A la espera del comunicado que anuncian las editoriales afectadas por la isleta, quedan varias cuestiones sobre la mesa. Primera: ¿debió celebrarse la feria con restricciones de aforo? Muchos editores no le ven sentido, ya que las colas y las aglomeraciones para las firmas no favorecieron precisamente mantener la distancia social. Segunda: ¿hay que pensar en una zona de firmas famosas (los revertes, las vallejos, los aramburus…) separadas del tráfico de compradores? La idea parece sensata, pero se corre el riesgo de que los lectores de libros superventas no echen siquiera un vistazo a la oferta de las editoriales pequeñas y medianas. Tercera: ¿debe hacerse un sorteo de casetas a la vista de cualquiera? Eso hubiera evitado problemas como los de esta edición. Se presenta agitada la feria número ochenta y uno, que volverá al Retiro entre el 27 de mayo y el 12 de junio de 2022.
Los hijos inútiles de la clase dominante
Ayer mismo publicábamos el análisis de una experta que advertía que el plan gubernamental 'España, hub audiovisual de Europa’ tenía el peligro de favorecer a las grandes productoras en perjuicio de las independientes. Este verano hemos visto cómo los macrofestivales de música hacían caja saltándose las normas covid mientras muchas salas históricas cerraban, al impedirles trabajar con normalidad. Estos días nos enteramos de que la Feria del Libro de Madrid organizó sus casetas favoreciendo a los sellos más solventes y afectando a los ingresos de los más precarios. La dinámica del mercado ya favorece que el tiburón se coma al boquerón, amenazando la diversidad de contenidos. Ser ejecutivo cultural no puede reducirse nunca a una cuestión de dinero (los beneficios importan, pero hay otros factores).

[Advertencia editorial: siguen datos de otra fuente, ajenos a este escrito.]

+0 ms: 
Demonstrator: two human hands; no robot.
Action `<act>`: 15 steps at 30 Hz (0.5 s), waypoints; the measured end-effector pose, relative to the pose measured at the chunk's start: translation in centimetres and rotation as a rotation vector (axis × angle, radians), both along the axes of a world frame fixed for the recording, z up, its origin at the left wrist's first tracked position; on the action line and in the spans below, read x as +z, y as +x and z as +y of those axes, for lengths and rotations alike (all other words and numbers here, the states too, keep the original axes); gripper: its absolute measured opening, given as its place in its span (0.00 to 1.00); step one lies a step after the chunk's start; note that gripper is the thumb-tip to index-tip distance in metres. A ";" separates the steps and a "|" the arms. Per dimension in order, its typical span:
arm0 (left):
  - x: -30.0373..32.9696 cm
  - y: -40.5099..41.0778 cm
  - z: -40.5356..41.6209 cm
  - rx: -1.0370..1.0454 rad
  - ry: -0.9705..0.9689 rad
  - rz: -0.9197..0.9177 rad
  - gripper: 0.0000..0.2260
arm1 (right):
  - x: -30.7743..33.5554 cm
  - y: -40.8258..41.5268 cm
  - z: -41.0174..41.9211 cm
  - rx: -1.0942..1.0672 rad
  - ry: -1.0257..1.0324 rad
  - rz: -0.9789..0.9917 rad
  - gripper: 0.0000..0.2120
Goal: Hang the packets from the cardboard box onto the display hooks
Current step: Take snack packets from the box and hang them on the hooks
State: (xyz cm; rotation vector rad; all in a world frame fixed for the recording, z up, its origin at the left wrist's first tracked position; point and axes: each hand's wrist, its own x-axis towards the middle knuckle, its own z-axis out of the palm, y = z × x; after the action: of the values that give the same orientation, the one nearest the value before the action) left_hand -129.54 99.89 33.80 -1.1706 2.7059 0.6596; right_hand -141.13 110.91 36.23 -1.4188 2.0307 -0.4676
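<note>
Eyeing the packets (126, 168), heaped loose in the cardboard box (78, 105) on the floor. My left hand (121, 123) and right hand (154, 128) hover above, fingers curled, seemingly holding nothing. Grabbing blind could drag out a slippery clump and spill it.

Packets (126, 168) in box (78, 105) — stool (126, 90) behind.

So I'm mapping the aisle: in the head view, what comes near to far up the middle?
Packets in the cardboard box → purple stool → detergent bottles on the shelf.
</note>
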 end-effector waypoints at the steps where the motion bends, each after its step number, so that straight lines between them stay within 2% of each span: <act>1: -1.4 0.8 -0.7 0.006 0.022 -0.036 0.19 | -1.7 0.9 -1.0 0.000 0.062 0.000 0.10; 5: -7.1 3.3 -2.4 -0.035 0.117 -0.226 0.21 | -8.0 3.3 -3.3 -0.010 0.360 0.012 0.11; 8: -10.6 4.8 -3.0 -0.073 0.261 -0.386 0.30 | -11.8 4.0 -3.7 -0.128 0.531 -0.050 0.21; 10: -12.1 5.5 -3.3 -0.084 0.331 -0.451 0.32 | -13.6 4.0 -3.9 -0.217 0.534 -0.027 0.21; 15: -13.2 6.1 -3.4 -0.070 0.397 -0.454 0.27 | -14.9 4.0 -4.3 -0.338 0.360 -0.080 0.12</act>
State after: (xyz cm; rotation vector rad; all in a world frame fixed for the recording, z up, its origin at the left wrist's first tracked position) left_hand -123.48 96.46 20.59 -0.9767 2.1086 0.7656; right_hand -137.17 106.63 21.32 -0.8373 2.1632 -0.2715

Cuando entrevisté en 2017 al escritor Montero Glez me señaló otra disfunción importante, específica del sector. “En España tenemos un problema: los hijos más inútiles de la clase dominante siempre acaban en la industria cultural. Son gente que no tiene capacidad ni apego al arte que gestionan. El escritor David Mamet los describe muy bien en el libro Un profesión de putas (1994). Compara a los directivos con antiguos esclavistas sentados en el porche de una plantación, gente que remueve sus copas de licor y se queja de lo poco que trabajan sus empleados. Hablamos de personas que desprecian el arte, por ignorancia o por frustración (…) Los grandes sellos los lleva siempre el hijo de nosequién y el sobrino de nosecuántos”, lamentaba. Algún día habrá que abrir este debate, por antipático que resulte.